A team of researchers has developed a new method of producing green hydrogen using sunlight-photosensitive-nanostructured electrodes.
As published in the journal of Solar Energy Materials and Solar Cells, researchers from the Institut national de la recherche scientifique (INRS) and the Institute of Chemistry and Processes for Energy, Environment and Health (ICPEES) have developed new sunlight-photosensitive-nanostructured electrodes for producing green hydrogen.
According to the INRS Professor My Ali El Khakani, Quebec could strategically position itself in this energy sector of the future. Khakani, a physicist and nanomaterials specialist, explains: “Thanks to high-performance nanomaterials, we can improve the efficiency of water dissociation to produce hydrogen. This ‘clean’ fuel is becoming increasingly important for the decarbonisation of the heavy-duty trucking and public transportation. For example, buses using hydrogen as a fuel are already in operation in several European countries and in China. These buses emit water instead of greenhouse gases.”
In order to produce hydrogen, researchers often use electrolysis to split water molecules into oxygen and hydrogen. However, industrial electrolysers are very energy-intensive and require large investments. Inspired by photosynthesis, the INRS and ICPEES researchers have developed specially engineered and structured electrodes that split water molecules under the sun’s light. This is a process known as photocatalysis.
Increasing the photosensitivity of the electrodes
To minimise wasted solar energy, the research teams selected a very abundant and chemically stable material: titanium dioxide (TiO2). TiO2 is a semiconductor known for being photosensitive to UV-light, which accounts only for 5% of the solar irradiance. Researchers have used their expertise in the field to first change the atomic composition of TiO2 and extend its photosensitivity to visible light. They were able to produce electrodes that can absorb up to 50% of the light emitted by the sun. A significant gain right from the start!
The researchers then proceeded with the nanostructuration of the electrode to form a network of TiO2 nanotubes that resembles a beehive-like structure. This method multiplied the effective surface area of the electrode by a factor of 100,000 or more. Professor El Khakani added:”Nanostructuring maximises the ratio between surface and volume of a material. For example, TiO2 nanostructures can offer a surface area of up to 50 m2 per gram. That’s the surface area of a mid-size flat!”

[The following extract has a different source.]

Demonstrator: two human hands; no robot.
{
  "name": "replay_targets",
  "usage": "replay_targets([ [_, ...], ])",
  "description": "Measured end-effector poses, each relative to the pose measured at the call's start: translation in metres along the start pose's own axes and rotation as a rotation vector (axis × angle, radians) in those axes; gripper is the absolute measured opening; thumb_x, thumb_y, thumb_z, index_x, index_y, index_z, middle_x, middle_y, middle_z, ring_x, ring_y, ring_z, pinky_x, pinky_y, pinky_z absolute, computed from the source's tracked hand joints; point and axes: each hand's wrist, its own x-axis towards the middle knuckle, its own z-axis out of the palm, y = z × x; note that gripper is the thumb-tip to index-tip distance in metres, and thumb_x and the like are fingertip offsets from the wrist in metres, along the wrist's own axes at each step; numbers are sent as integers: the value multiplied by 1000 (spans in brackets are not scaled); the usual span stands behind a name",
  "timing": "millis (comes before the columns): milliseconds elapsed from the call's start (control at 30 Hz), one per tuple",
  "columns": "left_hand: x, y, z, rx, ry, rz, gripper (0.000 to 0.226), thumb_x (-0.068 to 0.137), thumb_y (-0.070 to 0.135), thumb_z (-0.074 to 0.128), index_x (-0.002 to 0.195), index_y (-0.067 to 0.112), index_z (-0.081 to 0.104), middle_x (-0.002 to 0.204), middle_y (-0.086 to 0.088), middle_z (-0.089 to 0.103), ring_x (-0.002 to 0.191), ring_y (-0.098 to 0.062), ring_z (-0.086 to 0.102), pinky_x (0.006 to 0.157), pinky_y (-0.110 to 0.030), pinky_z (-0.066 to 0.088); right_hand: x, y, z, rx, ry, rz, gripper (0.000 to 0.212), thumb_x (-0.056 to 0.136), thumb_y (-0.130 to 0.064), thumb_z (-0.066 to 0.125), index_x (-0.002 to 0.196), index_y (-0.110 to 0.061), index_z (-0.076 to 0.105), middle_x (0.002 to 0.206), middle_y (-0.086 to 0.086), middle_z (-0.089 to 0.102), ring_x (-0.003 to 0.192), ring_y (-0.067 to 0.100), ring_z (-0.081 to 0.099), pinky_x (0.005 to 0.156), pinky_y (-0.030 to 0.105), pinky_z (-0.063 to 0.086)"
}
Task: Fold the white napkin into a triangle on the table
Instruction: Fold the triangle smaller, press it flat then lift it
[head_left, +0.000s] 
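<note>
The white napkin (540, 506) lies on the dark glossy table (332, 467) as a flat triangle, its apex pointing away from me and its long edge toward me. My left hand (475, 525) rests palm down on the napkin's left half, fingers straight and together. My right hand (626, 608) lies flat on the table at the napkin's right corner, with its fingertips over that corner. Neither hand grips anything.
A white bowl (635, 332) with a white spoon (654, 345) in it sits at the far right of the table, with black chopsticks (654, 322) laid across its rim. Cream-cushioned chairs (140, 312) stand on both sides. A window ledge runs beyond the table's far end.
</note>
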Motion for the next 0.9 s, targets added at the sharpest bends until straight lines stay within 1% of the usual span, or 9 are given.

The final step of the electrode elaboration is their ‘nanodecoration’. This process consists of depositing catalyst nanoparticles on the otherwise infinite network of TiO2 nanotubes to increase their efficiency of hydrogen production. To achieve this nanodecoration step, the researchers used the laser ablation deposition technique. The challenge was not only to control the size, dispersion, and anchorage of catalyst nanoparticles on the TiO2 nanotube matrix, but also to find alternatives to the costly iridium and platinum classical catalysts.
This research identified cobalt oxide (CoO) as an effective co-catalyst for splitting water molecules. A comparison of the two materials showed that CoO nanoparticles enabled a tenfold increase the photocatalytic efficiency of these new nanodecorated electrodes under visible light compared to bare nanotubes.